• [WORK INSTRUCTION] Exact reproduction of every record is required, and pictures are to be excluded.

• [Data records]
= = = = =

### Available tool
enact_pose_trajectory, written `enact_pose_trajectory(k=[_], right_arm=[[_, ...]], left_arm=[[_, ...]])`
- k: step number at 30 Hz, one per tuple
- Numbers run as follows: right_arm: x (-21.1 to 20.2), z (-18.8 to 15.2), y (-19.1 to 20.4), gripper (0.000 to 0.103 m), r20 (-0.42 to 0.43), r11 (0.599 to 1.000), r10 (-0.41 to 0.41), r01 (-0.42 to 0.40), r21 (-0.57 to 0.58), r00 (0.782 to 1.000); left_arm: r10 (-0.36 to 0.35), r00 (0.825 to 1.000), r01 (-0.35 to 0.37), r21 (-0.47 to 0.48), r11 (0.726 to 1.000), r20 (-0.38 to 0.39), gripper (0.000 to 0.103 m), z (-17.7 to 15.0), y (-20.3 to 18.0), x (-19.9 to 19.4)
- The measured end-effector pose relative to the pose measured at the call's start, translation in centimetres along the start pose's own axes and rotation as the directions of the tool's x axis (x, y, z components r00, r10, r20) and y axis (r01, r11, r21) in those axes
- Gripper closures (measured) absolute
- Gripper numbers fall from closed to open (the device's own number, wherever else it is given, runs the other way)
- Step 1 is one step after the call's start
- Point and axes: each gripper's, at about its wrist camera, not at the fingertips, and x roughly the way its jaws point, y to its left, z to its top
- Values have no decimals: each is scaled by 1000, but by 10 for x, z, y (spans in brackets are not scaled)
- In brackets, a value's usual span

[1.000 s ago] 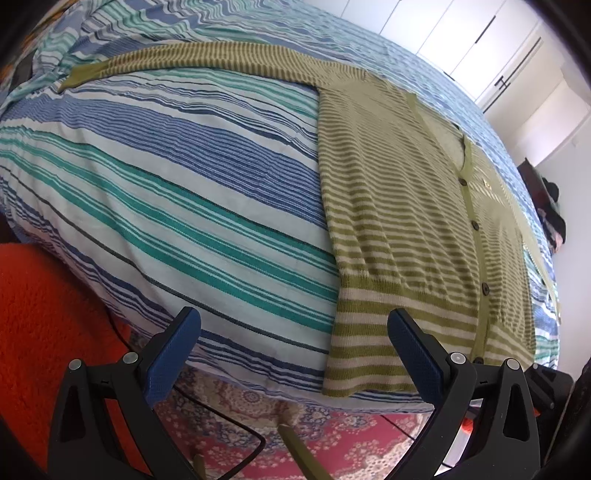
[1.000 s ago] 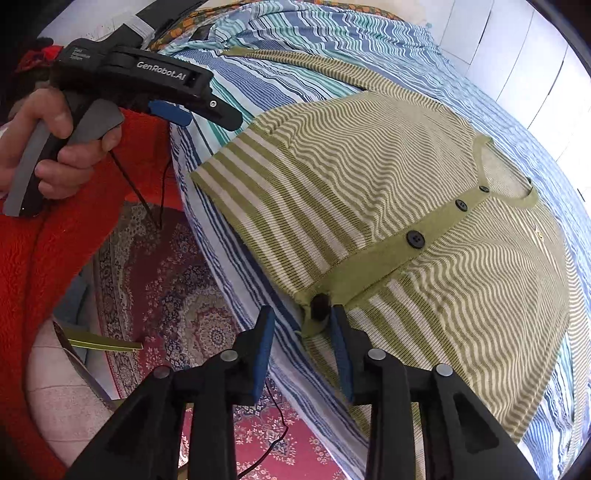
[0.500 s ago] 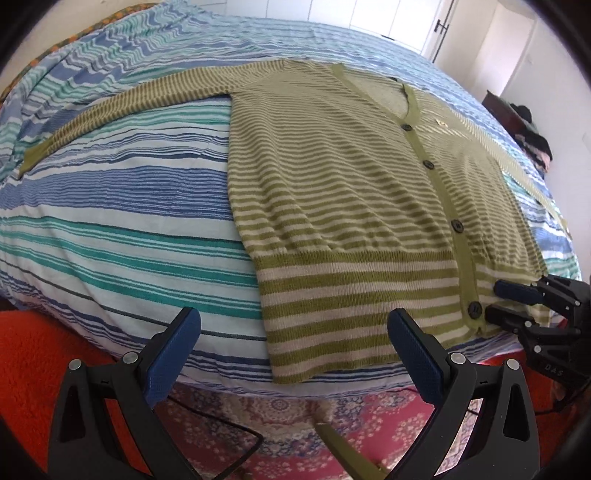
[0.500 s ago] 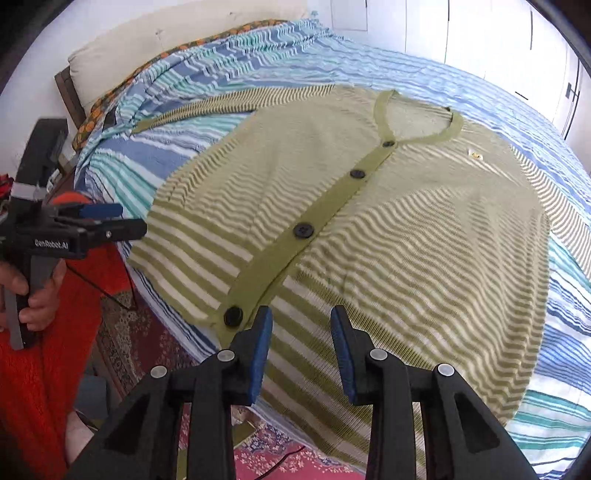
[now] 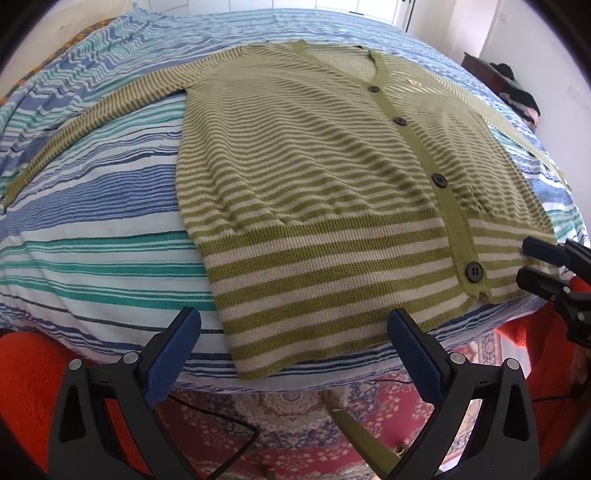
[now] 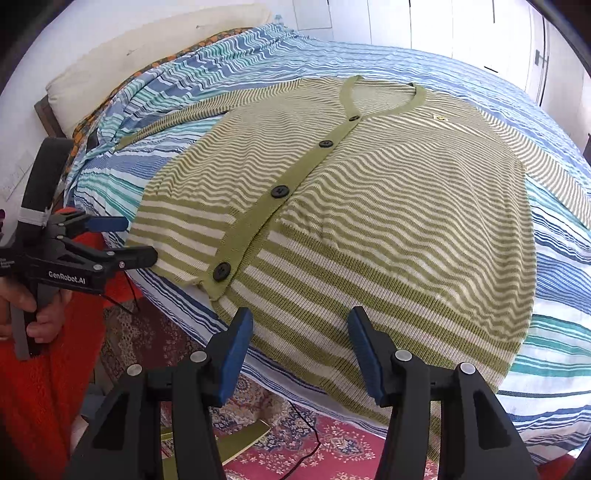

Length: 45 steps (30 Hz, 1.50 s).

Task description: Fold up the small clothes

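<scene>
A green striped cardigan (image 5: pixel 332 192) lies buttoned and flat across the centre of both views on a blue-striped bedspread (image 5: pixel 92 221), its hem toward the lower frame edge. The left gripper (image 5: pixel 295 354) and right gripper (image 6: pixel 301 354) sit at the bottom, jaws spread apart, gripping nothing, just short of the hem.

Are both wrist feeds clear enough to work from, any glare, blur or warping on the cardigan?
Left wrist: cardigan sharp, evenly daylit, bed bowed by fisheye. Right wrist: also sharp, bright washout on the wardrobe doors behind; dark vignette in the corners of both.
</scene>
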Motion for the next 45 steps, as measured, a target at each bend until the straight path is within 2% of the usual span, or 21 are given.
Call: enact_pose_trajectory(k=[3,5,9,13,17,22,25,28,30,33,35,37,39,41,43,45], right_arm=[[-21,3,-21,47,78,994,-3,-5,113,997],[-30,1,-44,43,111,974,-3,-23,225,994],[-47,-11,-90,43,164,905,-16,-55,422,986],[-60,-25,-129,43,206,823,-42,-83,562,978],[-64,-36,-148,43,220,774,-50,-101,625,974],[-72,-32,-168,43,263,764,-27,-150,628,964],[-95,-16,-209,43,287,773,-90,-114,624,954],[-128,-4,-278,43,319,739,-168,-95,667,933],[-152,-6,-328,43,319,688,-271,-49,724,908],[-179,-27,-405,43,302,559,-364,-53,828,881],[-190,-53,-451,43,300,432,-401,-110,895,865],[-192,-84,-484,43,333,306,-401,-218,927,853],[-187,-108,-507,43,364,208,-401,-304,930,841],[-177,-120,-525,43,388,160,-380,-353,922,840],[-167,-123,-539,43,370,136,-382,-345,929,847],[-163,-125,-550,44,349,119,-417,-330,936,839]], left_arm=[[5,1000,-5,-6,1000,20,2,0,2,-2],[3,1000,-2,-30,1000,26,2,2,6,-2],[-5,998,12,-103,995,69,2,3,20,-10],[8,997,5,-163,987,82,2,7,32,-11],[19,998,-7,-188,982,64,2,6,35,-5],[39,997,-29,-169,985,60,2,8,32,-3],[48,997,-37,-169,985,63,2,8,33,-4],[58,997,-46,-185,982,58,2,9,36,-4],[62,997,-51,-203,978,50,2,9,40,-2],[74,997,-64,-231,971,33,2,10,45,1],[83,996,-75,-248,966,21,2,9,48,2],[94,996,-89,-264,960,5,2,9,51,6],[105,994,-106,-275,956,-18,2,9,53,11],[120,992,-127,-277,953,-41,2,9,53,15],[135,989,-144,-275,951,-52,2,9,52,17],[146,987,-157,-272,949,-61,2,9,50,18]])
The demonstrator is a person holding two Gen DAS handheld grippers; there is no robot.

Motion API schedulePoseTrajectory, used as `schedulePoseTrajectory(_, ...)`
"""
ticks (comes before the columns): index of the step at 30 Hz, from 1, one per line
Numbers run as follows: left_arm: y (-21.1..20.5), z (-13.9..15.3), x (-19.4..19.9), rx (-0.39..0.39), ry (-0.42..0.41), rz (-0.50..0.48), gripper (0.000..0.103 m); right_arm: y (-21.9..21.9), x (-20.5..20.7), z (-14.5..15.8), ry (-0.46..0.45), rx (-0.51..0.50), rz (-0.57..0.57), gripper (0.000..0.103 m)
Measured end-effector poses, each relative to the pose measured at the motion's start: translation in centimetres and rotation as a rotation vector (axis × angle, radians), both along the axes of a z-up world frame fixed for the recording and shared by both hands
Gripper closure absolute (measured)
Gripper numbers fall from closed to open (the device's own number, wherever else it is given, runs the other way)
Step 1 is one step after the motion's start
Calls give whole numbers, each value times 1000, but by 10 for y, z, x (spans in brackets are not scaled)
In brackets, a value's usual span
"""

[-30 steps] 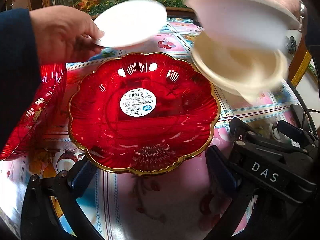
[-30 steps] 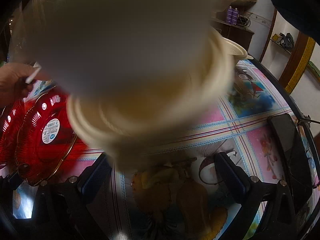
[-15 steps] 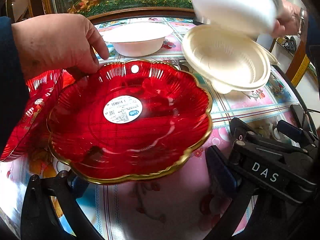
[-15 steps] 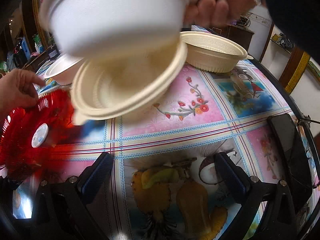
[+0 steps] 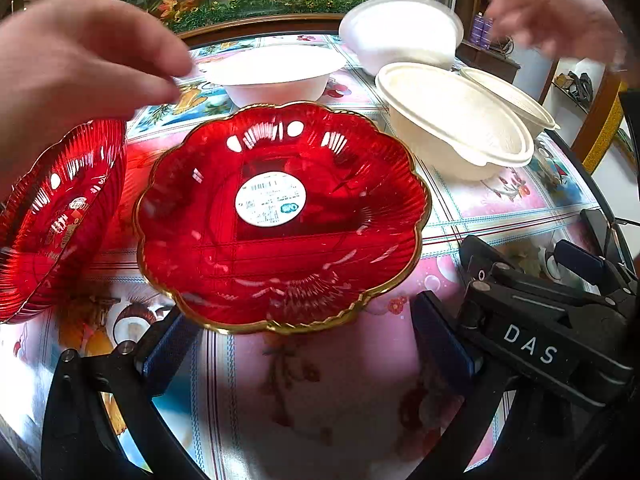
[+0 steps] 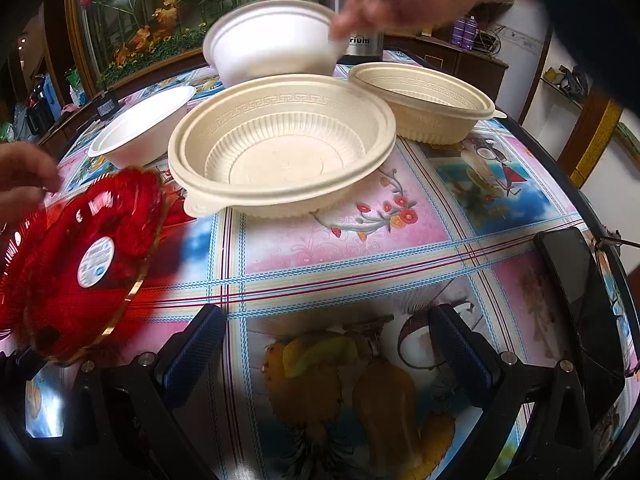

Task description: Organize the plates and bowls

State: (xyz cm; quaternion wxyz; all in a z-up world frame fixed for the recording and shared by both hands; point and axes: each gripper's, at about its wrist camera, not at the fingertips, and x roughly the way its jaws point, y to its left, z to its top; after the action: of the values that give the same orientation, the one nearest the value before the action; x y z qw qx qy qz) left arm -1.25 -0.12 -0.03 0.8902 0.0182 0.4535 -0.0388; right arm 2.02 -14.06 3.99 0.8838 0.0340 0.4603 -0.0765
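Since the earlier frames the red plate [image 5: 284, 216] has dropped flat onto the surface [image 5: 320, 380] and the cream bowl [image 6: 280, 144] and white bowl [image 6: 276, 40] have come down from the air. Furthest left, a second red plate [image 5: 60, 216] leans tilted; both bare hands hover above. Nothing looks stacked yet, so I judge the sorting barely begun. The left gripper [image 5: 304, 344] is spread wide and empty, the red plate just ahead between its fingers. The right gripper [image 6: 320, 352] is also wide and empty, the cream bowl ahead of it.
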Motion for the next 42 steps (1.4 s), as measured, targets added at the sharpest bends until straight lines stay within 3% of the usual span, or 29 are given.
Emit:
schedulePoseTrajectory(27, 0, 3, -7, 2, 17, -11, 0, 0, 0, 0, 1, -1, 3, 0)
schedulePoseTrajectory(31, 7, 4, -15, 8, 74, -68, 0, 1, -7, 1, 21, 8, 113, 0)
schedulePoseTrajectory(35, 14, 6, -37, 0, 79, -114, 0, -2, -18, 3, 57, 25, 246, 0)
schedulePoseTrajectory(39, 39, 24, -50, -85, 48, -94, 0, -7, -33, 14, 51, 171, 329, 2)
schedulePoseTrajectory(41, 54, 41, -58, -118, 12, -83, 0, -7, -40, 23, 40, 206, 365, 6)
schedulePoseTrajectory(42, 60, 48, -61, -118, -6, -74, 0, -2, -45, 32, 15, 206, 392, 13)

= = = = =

• [WRITTEN SOLUTION]
### Available tool
enact_pose_trajectory, written `enact_pose_trajectory(k=[_], right_arm=[[_, ...]], left_arm=[[_, ...]])`
- k: step number at 30 Hz, one per tuple
- Numbers run as follows: right_arm: x (-21.1 to 20.2), z (-18.8 to 15.2), y (-19.1 to 20.4), gripper (0.000 to 0.103 m), r20 (-0.42 to 0.43), r11 (0.599 to 1.000), r10 (-0.41 to 0.41), r01 (-0.42 to 0.40), r21 (-0.57 to 0.58), r00 (0.782 to 1.000); left_arm: r10 (-0.36 to 0.35), r00 (0.825 to 1.000), r01 (-0.35 to 0.37), r21 (-0.47 to 0.48), r11 (0.726 to 1.000), r20 (-0.38 to 0.39), gripper (0.000 to 0.103 m), z (-17.7 to 15.0), y (-20.3 to 18.0), x (-19.9 to 19.4)
- The measured end-effector pose relative to the pose measured at the call's start, translation in centimetres along the start pose's own axes and rotation as the directions of the tool's x axis (x, y, z components r00, r10, r20) and y axis (r01, r11, r21) in those axes
- Gripper closures (measured) absolute
- Gripper numbers fall from closed to open (the device's own number, wherever else it is given, runs the other way)
- Step 1 is one step after the call's start
- Point and axes: each gripper's, at about its wrist camera, not at the fingertips, and x roughly the way its jaws point, y to its left, z to its top
- Values have no decimals: each is scaled by 1000, but by 10 for x, z, y (spans in brackets are not scaled)
- In brackets, a value's usual span

[1.000 s ago] 
[1.000 s ago] 
[0.500 s ago] 
[0.500 s ago] 
[now] 
[now] 

Length: 45 steps (30 Hz, 1.50 s).

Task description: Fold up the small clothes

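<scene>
A green striped cardigan (image 5: pixel 332 192) lies buttoned and flat across the centre of both views on a blue-striped bedspread (image 5: pixel 92 221), its hem toward the lower frame edge. The left gripper (image 5: pixel 295 354) and right gripper (image 6: pixel 301 354) sit at the bottom, jaws spread apart, gripping nothing, just short of the hem.

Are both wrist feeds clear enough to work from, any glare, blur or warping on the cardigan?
Left wrist: cardigan sharp, evenly daylit, bed bowed by fisheye. Right wrist: also sharp, bright washout on the wardrobe doors behind; dark vignette in the corners of both.
</scene>
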Motion for the next 45 steps, as measured, a target at each bend until the straight path is within 2% of the usual span, or 21 are given.
Call: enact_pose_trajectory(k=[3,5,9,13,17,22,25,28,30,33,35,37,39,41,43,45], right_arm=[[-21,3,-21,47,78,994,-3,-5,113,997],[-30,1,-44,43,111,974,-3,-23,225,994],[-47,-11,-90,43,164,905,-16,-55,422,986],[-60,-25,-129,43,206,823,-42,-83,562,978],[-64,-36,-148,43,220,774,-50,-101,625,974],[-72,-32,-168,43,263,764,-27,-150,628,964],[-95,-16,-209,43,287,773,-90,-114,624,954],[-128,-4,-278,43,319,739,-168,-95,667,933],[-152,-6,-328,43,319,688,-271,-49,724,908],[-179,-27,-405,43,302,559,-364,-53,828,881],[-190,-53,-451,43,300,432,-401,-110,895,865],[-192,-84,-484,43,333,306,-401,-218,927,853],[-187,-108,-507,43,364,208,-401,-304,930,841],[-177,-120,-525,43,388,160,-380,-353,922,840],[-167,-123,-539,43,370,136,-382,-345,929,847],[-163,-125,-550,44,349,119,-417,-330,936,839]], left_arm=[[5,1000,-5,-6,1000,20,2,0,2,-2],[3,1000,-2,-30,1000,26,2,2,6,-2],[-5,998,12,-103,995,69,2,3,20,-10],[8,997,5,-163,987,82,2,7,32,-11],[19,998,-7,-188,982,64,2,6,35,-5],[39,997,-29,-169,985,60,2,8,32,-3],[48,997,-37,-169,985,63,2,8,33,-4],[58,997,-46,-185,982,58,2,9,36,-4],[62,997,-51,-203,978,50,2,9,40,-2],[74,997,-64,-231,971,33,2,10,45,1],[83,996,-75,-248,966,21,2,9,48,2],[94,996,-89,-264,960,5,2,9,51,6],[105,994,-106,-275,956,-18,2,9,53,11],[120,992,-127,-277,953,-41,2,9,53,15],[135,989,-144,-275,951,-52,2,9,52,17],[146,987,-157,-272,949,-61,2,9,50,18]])
The demonstrator is a person holding two Gen DAS handheld grippers; there is no robot.

Motion API schedulePoseTrajectory, used as `schedulePoseTrajectory(_, ...)`
"""
ticks (comes before the columns): index of the step at 30 Hz, from 1, one per line
Numbers run as follows: left_arm: y (-21.1..20.5), z (-13.9..15.3), x (-19.4..19.9), rx (-0.39..0.39), ry (-0.42..0.41), rz (-0.50..0.48), gripper (0.000..0.103 m); right_arm: y (-21.9..21.9), x (-20.5..20.7), z (-14.5..15.8), ry (-0.46..0.45), rx (-0.51..0.50), rz (-0.57..0.57), gripper (0.000..0.103 m)
Measured end-effector poses, each relative to the pose measured at the motion's start: translation in centimetres and rotation as a rotation vector (axis × angle, radians), both along the axes of a z-up world frame fixed for the recording and shared by both hands
Gripper closure absolute (measured)
Gripper numbers fall from closed to open (the device's own number, wherever else it is given, runs the other way)
Step 1 is one step after the motion's start
Calls give whole numbers, each value times 1000, but by 10 for y, z, x (spans in brackets are not scaled)
In brackets, a value's usual span
"""

[-30 steps] 
[-30 steps] 
[-15 steps] 
[-15 steps] 
[+0 steps] 
[+0 steps] 

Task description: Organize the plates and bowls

State: (xyz cm; quaternion wxyz; all in a z-up world frame fixed for the recording and shared by both hands; point and axes: each gripper's, at about its wrist camera, not at the fingertips, and x roughly the way its jaws point, y to its left, z to its top; after the action: of the values that give the same orientation, the one nearest the value before the action; x y z qw qx qy qz) left arm -1.25 -0.12 -0.03 0.8902 0.0182 0.4535 -0.0388; right arm 2.02 -14.06 3.99 0.8838 0.0340 0.4603 -0.0765
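Since the earlier frames the red plate [image 5: 284, 216] has dropped flat onto the surface [image 5: 320, 380] and the cream bowl [image 6: 280, 144] and white bowl [image 6: 276, 40] have come down from the air. Furthest left, a second red plate [image 5: 60, 216] leans tilted; both bare hands hover above. Nothing looks stacked yet, so I judge the sorting barely begun. The left gripper [image 5: 304, 344] is spread wide and empty, the red plate just ahead between its fingers. The right gripper [image 6: 320, 352] is also wide and empty, the cream bowl ahead of it.
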Motion for the next 42 steps (1.4 s), as measured, targets added at the sharpest bends until straight lines stay within 3% of the usual span, or 29 are given.
Emit:
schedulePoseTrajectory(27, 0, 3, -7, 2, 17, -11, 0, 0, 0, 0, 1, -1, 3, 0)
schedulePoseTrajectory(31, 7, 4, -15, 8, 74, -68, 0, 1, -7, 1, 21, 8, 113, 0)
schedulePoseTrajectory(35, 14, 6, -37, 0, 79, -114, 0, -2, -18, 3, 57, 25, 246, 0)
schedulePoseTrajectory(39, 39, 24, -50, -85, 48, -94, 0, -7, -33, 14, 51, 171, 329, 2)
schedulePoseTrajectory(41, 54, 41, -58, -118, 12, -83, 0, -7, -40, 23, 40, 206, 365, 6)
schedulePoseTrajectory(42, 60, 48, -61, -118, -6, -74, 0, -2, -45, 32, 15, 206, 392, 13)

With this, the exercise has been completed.